User Tools

Site Tools


Sidebar

Systems Engineering Wiki

SE WiKi Information

DokuWiki Information

wiki:seclusterchi1.0

Running Chi 1.0 simulations on the SE cluster

This is a tutorial that explains how to run chi 1.0 simulations on the SE cluster. The SE cluster is a collection of CPU's and a queue. The idea is to submit jobs to the queue. The system itself determines on which CPU each job is processed.

Getting an account

To get an account on the cluster, send a request to Henk van Rooy (h.w.a.m.v.rooy@tue.nl). If the account is arranged, use SSH to connect to it. The path of the cluster is: secluster-02.se.wtb.tue.nl.

Chi commands

Chi commands do not work automatically, as on the SE-rack system after using toolselect (or chiselect). To use the chi commands from your home directory, you have to tell the system where those commands are located. In other words, you have to make links. Step by step you have to do the following:

  1. In your home directory, make a bin directory: type 'mkdir bin'.
  2. Goto this directory: type 'cd bin'
  3. Use the following three commands to create the links.
    • ln -s /share/apps/se/chi/timed-c-simulator/trunk-rev6189/bin/chic
    • ln -s /share/apps/se/chi/timed-c-simulator/trunk-rev6189/bin/startmodel
    • ln -s /share/apps/se/chi/timed-c-simulator/trunk-rev6189/bin/prettify

Now, the chi commands chic, startmodel and prettify work from every directory. This is because your bin directory is defined in your path. In the bin directory, you just made a shortcut to the real location of the chic, startmodel and prettify files.

You should check regularly if a new version of chi 1.0 is available. You can see by going to the chi directory (cd /share/apps/se/chi/timed-c-simulator) and see which versions are available. Then, you have to remove the links in your bin directory and make new ones using the path of the new chi version.

Starting a chi 1.0 job

A job has to be specified in a file, which may be a .txt file. The job in this file has to be submitted to the queue of the cluster.

A job file has to be in the following form:

LD_LIBRARY_PATH=/share/apps/se/chi/timed-c-simulator/trunk-rev6189/lib
export LD_LIBRARY_PATH
./yourchimodel --run-model 'yourchimodelinput' | prettify

In this job, the first two lines indicate where the chi libraries are located. A library location is also included in the compiled chi model, but this location only works on the rack systems. So you have to give the location of the chi library by hand.

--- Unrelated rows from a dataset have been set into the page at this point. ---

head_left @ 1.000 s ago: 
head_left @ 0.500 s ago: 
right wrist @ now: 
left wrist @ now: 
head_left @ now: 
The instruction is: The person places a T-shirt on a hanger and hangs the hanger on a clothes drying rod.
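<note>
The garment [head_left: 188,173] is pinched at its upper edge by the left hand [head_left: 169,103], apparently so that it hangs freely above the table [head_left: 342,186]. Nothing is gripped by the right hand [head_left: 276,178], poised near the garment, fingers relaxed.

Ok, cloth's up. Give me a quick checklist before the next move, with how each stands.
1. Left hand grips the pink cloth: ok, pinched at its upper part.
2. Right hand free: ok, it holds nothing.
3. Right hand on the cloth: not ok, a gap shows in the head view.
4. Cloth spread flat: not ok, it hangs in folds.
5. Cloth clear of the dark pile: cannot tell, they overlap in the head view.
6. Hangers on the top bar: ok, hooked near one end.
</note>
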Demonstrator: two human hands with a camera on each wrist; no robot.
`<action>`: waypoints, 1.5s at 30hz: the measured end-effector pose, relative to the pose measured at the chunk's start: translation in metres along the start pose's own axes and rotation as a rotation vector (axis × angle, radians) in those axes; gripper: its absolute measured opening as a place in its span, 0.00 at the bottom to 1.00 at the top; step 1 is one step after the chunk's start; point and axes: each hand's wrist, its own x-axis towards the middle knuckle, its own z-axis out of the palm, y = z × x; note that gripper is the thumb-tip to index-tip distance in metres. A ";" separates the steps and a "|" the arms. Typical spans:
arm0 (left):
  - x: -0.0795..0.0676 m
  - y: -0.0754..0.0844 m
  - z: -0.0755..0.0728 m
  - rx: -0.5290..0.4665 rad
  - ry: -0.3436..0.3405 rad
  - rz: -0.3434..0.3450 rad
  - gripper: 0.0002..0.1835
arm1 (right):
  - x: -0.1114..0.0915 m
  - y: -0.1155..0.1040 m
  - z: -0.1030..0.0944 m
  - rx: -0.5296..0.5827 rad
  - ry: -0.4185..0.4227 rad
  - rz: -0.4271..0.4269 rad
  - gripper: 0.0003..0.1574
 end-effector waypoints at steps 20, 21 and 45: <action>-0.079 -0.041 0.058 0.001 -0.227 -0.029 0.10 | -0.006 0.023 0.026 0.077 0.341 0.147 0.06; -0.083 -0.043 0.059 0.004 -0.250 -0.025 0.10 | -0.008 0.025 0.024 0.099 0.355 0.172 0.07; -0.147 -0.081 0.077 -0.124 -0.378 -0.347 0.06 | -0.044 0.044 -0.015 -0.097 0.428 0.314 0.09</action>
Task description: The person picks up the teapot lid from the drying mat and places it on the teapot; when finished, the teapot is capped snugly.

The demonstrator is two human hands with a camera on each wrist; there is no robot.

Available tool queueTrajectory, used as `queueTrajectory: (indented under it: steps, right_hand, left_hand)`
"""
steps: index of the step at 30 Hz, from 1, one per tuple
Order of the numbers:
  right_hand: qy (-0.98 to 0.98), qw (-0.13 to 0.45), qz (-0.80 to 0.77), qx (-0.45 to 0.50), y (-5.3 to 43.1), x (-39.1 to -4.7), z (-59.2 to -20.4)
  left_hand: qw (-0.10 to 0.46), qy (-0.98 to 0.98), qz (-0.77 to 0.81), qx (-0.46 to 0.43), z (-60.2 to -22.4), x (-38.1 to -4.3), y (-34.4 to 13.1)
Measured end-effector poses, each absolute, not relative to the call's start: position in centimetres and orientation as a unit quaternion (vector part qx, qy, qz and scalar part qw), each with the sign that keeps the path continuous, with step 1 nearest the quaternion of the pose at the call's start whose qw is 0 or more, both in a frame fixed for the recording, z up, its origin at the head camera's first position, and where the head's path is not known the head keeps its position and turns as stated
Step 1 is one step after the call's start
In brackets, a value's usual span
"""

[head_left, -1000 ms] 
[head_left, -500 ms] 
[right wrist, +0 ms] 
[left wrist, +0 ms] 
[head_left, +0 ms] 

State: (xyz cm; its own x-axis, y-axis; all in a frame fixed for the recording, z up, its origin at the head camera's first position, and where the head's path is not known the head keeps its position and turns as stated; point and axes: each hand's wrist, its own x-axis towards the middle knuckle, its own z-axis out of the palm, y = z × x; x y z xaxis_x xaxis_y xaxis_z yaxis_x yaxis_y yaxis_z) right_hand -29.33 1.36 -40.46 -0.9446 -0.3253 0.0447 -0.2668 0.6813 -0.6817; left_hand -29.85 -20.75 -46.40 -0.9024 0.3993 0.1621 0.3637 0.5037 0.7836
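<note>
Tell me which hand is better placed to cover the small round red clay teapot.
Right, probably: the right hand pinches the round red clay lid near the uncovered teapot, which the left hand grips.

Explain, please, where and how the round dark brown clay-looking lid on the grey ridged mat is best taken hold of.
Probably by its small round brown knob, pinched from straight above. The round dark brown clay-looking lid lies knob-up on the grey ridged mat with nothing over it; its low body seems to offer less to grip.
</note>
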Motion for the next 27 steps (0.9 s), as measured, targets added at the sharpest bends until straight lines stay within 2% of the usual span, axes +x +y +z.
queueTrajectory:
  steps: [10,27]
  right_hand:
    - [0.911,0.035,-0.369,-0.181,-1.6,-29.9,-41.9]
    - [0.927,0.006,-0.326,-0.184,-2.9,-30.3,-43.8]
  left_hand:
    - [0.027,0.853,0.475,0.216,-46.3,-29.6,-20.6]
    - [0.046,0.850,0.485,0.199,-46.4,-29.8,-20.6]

In the third line, ./ is used to execute yourchimodel. Startmodel is not used, because it does not work yet. Because ./ is used, you have to include '–run-model' to tell linux that it should execute the whole model instead of one of the subprocesses in the model. '| prettify' is required to convert your chi output to output that can be interpreted by a text editor. (startmodel does that automatically).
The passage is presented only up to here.